Human sensory organs - sensory organs function

Published on 13-Aug-2025

Human Sensory Organs

There are a total of five sensory organs that help us in hearing, seeing, feeling, tasting, and smelling. They are the eyes, ears, nose, tongue, and skin, and all these five organs are vital for us to survive.

They all play an important role in the functions that we carry out regularly. They contribute to crucial actions needed for living. Eating, breathing, smelling, hearing, and seeing are all essential for life.

  • Without eating, we cannot survive.

  • Without breathing, lack of oxygen will be fatal.

  • Without feeling, smelling, or seeing, life would become difficult, and we would struggle to stay safe from harmful things around us.


Five Sensory Organs

  1. Eyes – help us to see things around us.

  2. Nose – helps us smell different fragrances.

  3. Tongue – helps us taste food or other substances.

  4. Skin – helps us feel sensations and produces sweat.

  5. Ears – helps us hear noises or speech.


The Eye – The Organ of Vision

Most living organisms have eyes for vision. They allow organisms to visualize things.

  • Discovered by Roger Bacon.

  • Eyes detect light waves and convert them into electrochemical impulses that are sent to the brain.

Seven Significant Parts of the Eye

  1. Sclera – white part of the eye that protects the eyeball.

  2. Cornea – covers the iris and pupil.

  3. Iris – controls the amount of light entering the eye.

  4. Pupil – black part controlling light intake.

  5. Lens – focuses light onto the retina.

  6. Retina – detects light and converts it into electrical impulses sent to the brain.
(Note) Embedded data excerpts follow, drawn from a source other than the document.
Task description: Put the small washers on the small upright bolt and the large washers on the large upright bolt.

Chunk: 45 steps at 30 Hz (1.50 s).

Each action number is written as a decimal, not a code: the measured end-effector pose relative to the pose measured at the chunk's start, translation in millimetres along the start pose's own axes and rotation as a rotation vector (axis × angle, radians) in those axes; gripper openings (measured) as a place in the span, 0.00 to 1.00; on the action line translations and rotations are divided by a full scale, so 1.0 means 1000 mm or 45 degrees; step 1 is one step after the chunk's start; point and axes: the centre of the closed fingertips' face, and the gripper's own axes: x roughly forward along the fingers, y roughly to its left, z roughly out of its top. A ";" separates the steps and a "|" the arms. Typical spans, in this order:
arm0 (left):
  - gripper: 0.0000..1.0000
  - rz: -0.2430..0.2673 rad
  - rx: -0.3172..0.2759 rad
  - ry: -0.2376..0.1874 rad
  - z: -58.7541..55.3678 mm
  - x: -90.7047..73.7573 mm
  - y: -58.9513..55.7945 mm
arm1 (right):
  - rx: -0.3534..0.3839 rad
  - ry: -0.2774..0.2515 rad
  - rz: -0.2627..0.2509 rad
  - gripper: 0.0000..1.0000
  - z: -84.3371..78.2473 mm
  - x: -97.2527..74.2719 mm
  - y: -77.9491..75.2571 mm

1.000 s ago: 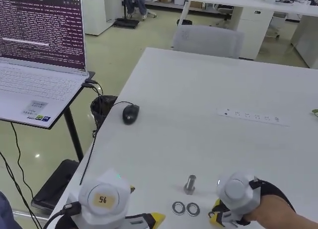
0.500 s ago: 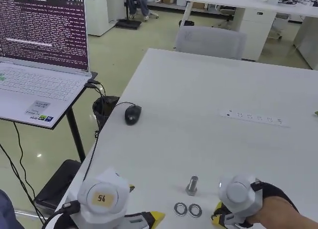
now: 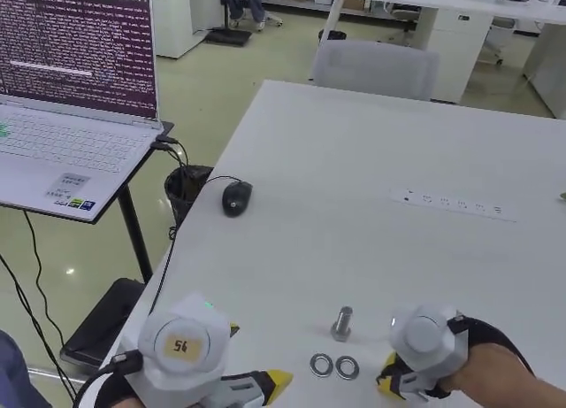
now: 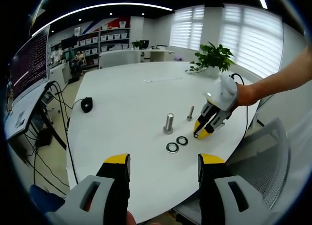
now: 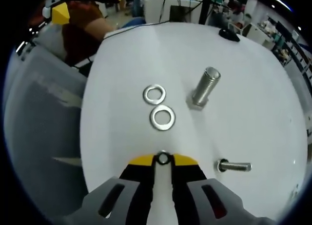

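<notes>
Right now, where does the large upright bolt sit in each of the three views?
Head view: large upright bolt, bottom centre.
Left gripper view: bolt, at the centre.
Right gripper view: bolt, upper right of centre.
Shared landmark: the two loose washers lying flat beside it.

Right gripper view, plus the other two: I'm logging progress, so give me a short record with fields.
right tongs: shut on small washer
left tongs: open, empty
large washers: two, flat on table, side by side
large bolt: upright, bare
small bolt: upright, bare
</notes>
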 end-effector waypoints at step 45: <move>0.55 0.003 0.017 -0.001 0.005 -0.002 0.000 | 0.258 -0.187 -0.276 0.13 0.006 -0.067 -0.082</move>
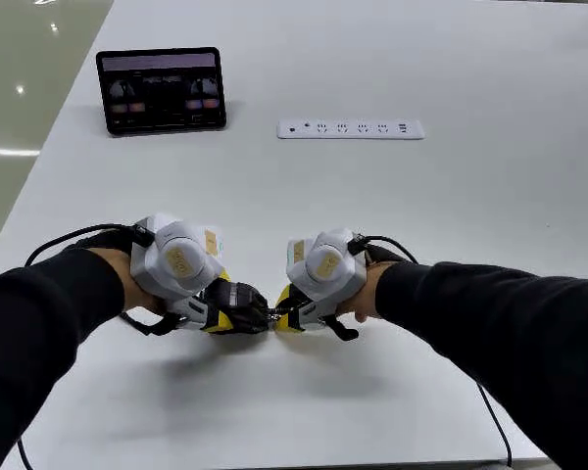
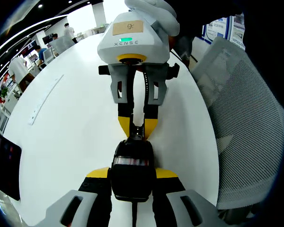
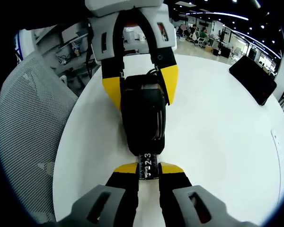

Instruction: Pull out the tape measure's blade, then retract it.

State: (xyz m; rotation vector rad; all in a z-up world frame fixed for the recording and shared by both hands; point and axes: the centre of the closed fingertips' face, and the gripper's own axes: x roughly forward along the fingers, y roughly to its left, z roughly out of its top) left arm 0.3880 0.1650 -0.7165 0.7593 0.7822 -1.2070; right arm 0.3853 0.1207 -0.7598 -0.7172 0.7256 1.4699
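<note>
A black tape measure (image 1: 243,305) sits just above the white table (image 1: 392,196) near its front edge. My left gripper (image 1: 223,311) is shut on its case, with the yellow pads on both sides (image 2: 132,172). My right gripper (image 1: 280,319) faces it from the right and is shut on the blade's tip. In the right gripper view a short bit of blade (image 3: 148,169) with printed numbers lies between the right gripper's (image 3: 149,171) yellow tips, right next to the case (image 3: 143,118). The left gripper view shows the right gripper (image 2: 137,126) pinching the blade end at the case mouth.
A dark tablet (image 1: 162,88) stands at the back left and a white power strip (image 1: 351,128) lies at the back centre. A grey mesh chair (image 2: 241,123) stands behind the table's near edge. Cables trail from both grippers.
</note>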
  7. Optic nerves – transmit visual information to the brain.

Layers of the Eye

  • Outer layer (fibrous tunic): sclera and cornea

  • Middle layer (vascular tunic): uvea

  • Inner layer (neural tunic): retina


Accommodation

Accommodation is the process of changing the shape of the lens to focus on distant or nearby objects.

  • For close objects, the lens becomes thicker, refracting light rays more strongly.

  • This allows the focal length of the eye to change and the image to form clearly on the retina.


Ear – Hearing and Equilibrium

The ears help us hear and listen to sounds around us.

  • Three parts: outer ear, middle ear, inner ear

  • Three small bones: malleus, incus, stapes

    • The stapes is the smallest bone in the human body.